Your task = Find and copy every line in the records that includes the string "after".

Saved entries =
□ □ □ □ □ □ □

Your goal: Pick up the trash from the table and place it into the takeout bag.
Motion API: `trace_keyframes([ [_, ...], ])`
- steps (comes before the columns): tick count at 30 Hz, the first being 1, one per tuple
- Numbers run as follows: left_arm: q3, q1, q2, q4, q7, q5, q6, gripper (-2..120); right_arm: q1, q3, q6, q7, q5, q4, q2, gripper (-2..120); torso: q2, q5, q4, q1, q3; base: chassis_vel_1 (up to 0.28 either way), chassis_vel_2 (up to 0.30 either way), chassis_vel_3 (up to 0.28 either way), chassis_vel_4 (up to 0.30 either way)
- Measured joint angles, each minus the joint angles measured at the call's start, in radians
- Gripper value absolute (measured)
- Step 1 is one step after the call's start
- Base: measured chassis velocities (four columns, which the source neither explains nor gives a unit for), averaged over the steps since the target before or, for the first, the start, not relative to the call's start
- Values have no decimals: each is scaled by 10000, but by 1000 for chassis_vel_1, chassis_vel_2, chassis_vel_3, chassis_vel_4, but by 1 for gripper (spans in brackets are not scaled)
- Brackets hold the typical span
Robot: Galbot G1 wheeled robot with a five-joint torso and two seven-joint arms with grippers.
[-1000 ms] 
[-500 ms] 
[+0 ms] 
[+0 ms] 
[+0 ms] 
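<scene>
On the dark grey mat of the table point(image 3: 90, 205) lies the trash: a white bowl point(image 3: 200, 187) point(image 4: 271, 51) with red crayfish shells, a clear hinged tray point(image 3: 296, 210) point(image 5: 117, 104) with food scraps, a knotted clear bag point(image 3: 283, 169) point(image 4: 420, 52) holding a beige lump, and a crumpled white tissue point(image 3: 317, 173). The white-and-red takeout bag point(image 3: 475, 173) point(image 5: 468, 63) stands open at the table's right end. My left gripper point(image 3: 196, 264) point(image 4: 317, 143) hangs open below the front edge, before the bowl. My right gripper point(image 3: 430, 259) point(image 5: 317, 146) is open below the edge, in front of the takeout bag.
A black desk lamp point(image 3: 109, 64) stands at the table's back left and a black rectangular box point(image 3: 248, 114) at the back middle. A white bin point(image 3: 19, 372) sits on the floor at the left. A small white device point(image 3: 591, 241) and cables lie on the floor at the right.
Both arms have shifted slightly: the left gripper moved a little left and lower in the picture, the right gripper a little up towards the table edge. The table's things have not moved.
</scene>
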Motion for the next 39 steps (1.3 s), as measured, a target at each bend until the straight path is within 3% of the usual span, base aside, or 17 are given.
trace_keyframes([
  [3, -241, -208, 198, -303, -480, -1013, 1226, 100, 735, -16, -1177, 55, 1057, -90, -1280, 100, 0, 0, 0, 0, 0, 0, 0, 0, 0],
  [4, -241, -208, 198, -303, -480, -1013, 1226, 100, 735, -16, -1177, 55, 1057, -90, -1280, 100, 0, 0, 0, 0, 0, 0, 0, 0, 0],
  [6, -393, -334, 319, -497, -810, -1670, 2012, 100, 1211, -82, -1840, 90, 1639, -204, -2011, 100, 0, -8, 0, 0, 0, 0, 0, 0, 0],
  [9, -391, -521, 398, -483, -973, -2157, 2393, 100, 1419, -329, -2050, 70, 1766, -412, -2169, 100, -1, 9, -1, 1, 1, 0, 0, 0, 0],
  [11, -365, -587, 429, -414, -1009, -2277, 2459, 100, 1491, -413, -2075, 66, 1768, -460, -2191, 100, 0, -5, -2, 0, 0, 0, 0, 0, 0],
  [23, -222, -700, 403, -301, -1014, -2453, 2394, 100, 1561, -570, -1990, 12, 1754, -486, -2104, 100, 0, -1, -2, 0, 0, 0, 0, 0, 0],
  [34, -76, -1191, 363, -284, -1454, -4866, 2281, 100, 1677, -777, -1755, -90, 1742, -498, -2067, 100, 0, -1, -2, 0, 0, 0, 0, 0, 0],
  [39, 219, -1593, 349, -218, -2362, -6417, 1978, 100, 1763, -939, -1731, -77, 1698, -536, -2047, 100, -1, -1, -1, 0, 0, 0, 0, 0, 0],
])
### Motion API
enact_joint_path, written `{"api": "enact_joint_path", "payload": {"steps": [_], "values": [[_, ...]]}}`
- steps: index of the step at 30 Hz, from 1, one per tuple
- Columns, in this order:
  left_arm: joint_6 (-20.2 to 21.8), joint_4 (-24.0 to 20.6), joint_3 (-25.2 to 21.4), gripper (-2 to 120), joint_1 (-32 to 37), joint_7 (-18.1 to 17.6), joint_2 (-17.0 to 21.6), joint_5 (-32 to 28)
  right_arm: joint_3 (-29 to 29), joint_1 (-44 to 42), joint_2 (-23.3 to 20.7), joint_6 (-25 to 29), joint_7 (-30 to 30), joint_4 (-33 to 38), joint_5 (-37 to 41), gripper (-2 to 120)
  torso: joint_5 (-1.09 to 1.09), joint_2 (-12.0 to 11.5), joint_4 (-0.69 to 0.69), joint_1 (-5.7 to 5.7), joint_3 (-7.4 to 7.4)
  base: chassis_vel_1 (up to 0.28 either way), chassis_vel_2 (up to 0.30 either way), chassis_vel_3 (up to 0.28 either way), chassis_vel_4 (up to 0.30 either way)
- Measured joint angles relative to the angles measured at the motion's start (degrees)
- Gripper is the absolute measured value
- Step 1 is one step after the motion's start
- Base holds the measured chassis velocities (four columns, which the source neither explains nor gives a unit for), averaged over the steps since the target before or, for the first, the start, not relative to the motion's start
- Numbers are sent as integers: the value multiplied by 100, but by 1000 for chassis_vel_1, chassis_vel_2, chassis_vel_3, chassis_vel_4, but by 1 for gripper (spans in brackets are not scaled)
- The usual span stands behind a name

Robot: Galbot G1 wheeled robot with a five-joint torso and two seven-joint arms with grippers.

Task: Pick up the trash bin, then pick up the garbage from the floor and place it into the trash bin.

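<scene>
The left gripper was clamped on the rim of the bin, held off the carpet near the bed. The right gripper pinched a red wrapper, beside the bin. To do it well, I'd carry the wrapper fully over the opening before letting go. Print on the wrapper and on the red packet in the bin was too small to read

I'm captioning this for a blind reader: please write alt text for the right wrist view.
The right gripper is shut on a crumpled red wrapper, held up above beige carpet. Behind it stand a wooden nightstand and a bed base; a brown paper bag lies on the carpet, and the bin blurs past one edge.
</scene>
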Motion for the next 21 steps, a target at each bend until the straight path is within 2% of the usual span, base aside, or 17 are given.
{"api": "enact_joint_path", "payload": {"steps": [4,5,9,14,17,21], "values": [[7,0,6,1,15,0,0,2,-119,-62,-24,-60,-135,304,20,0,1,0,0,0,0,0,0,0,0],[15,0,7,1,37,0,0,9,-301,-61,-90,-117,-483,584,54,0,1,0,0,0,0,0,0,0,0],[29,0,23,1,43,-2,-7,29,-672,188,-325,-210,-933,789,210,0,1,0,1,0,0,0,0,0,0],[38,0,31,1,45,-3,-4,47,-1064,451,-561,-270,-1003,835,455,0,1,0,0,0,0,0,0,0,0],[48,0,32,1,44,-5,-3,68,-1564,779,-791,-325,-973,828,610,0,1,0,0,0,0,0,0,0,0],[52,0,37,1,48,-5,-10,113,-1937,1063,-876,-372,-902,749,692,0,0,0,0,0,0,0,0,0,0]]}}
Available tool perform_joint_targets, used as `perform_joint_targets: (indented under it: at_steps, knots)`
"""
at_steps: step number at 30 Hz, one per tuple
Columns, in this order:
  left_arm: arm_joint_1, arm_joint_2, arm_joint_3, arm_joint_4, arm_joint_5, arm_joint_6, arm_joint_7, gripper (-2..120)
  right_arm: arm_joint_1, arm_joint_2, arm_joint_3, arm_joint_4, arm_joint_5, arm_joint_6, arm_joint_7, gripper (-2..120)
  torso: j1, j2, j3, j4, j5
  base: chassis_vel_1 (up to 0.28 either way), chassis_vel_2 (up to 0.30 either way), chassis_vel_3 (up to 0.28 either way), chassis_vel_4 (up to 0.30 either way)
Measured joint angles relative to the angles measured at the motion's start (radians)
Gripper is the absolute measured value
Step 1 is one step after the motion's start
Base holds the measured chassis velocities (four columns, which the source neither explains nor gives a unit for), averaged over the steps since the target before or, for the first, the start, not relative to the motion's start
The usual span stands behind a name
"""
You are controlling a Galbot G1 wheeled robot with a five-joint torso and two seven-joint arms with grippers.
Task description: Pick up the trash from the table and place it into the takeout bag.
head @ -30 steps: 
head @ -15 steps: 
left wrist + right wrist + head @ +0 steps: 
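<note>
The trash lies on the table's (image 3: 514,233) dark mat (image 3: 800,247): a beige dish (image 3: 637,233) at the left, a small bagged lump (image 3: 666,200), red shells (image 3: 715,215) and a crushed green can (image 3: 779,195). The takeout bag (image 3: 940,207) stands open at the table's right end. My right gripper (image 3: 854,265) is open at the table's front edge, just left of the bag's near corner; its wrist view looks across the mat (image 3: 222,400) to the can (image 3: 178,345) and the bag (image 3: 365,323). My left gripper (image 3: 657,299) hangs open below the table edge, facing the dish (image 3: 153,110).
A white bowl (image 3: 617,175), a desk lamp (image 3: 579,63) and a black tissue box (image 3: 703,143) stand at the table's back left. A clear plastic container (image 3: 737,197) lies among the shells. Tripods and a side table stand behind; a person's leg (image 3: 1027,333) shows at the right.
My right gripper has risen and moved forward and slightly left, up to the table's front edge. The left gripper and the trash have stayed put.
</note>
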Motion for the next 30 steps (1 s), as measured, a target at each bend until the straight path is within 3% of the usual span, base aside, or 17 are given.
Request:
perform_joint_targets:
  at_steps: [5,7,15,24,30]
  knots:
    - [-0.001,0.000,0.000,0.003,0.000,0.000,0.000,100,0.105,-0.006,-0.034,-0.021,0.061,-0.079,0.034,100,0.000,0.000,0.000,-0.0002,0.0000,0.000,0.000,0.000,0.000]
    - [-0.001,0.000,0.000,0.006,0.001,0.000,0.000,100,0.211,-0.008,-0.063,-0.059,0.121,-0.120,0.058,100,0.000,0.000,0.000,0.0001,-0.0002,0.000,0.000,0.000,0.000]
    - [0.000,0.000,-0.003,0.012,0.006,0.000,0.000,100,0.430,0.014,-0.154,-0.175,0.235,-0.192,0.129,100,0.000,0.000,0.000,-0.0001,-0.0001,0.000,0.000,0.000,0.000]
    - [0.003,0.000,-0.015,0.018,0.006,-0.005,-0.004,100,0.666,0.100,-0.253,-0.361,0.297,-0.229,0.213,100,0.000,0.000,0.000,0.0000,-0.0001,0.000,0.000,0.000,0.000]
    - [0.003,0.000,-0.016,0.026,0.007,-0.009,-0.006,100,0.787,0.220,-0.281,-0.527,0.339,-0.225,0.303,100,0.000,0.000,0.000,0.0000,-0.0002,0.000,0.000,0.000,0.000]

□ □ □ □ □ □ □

Written answer =
- Step 1 is one step after the call's start
- Step 1 is one step after the motion's start
Step 1 is one step after the motion's start

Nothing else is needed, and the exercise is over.